Even counties that do pursue capital cases have found that they have had to cut back on other services such as libraries, ambulances, or even patrol cars for the police. Some counties have approached the brink of bankruptcy because of one death penalty case that has to be done over a second or third time.13

Many of the costs of the death penalty are inescapable and are likely to increase in the near future, as the demands for a more reliable and fairer system are heard. The majority of the costs occur at the trial level, and cannot easily be streamlined or reduced. There was, however, one significant recommendation from the recent report of the Illinois Commission on Capital Punishment which will not cost more money. Instead, it could radically reduce the cost of the death penalty. The greatest waste and inefficiency of the death penalty occurs when cases are not done correctly during the “main event” — the trial. And states and counties that tend to use the death penalty disproportionately more often than other places, tend to have the most errors — and hence the most added costs.

The Illinois Commission recommended that Illinois reduce the number of qualifying crimes from the present 20 down to 5.14 This would focus the death penalty on the “worst of the worst” offenders, and in these kinds of cases, fewer mistakes are made. This not only saves the state money because the death penalty is sought less frequently — it also eliminates from the system the borderline cases which are most likely to be overturned. With pressure off the courts, the prosecution, and the defense community because of a smaller caseload, cases can be completed with the utmost care, and not result in overturned convictions and sentences. I think this alternative deserves serious consideration.

Thank you for this opportunity. I would be happy to answer any questions the Committee may have.

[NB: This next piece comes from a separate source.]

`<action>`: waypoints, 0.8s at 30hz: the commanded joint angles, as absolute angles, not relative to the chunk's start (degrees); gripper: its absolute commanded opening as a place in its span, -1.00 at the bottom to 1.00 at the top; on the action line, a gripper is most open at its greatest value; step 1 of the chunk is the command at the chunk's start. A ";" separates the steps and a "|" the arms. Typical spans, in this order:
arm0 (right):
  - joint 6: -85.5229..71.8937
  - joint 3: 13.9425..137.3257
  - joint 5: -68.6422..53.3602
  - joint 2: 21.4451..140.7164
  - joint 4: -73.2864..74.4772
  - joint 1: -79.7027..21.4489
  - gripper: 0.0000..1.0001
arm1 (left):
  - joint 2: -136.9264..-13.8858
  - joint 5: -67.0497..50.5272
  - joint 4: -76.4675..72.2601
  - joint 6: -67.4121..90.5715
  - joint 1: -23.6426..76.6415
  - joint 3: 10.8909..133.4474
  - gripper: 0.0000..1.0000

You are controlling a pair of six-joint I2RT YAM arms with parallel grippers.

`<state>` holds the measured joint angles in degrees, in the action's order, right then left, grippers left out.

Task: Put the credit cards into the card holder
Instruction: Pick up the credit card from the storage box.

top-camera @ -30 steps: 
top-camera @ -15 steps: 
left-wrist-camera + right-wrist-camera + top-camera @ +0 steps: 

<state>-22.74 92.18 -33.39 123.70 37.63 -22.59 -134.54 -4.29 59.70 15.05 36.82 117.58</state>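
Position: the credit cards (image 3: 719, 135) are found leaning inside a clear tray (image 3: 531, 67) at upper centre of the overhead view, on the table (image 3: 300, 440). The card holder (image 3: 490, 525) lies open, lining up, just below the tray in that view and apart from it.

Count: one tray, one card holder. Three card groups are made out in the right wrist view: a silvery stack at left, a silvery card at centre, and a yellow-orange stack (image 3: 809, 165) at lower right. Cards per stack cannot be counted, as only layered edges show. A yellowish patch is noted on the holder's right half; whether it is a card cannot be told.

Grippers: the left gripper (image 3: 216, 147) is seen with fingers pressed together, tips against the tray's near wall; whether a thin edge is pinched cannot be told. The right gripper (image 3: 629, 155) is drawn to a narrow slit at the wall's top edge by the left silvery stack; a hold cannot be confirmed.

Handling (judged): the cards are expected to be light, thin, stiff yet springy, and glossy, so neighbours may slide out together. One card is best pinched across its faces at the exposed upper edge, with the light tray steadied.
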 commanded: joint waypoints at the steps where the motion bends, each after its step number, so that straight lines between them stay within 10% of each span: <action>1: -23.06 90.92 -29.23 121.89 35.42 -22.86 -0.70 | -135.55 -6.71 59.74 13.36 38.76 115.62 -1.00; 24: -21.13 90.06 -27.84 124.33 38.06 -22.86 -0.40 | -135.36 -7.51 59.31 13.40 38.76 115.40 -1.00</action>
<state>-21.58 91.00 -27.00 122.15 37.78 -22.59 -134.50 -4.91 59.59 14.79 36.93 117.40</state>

1. Report of the Governor’s Commission on Capital Punishment (Illinois, released April 15, 2002).
2. See “Capital Punishment 2000,” Bureau of Justice Statistics (Dec. 2001), at p.15.
3. James S. Liebman, “A Broken System: Error Rates in Capital Cases,” (Columbia Univ. June, 2000) (Executive Summary).
4. P. Cook, “The Costs of Processing Murder Cases in North Carolina,” Duke University (May 1993), at p.98.
5. P. Cook, “The Costs of Processing Murder Cases in North Carolina,” Duke University (May 1993).
6. D. Von Drehle, “Bottom Line: Life in Prison One-sixth as Expensive,” The Miami Herald, July 10, 1988, at 12A.
7. S. V. Date, “The High Price of Killing Killers,” Palm Beach Post, Jan. 4, 2000, at 1A.
8. C. Hoppe, “Executions Cost Texas Millions,” Dallas Morning News, March 8, 1992, at 1A.
9. S. Maganini, “Closing Death Row Would Save State $90 Million a Year,” Sacramento Bee, March 28, 1988, at 1.
10. See, “Federal Death Penalty Cases: Recommendations Concerning the Cost and Quality of Defense Representation,” Judicial Conference of the United States (May 1998).
11. R. Gold, “Counties Struggle with High Cost of Prosecuting Death-Penalty Cases,” Wall St. Journal, Jan. 9, 2002.
12. K. Baicker, “The Budgetary Repercussions of Capital Convictions,” National Bureau of Economic Research, Working Paper 8382, July 2001.
13. See generally, R. Dieter, “Millions Misspent: What Politicians Don’t Say About the High Costs of the Death Penalty,” (revised edit., 1994) (available from the Death Penalty Information Center).
14. Report of the Governor’s Commission on Capital Punishment (Illinois, released April 15, 2002), Preamble.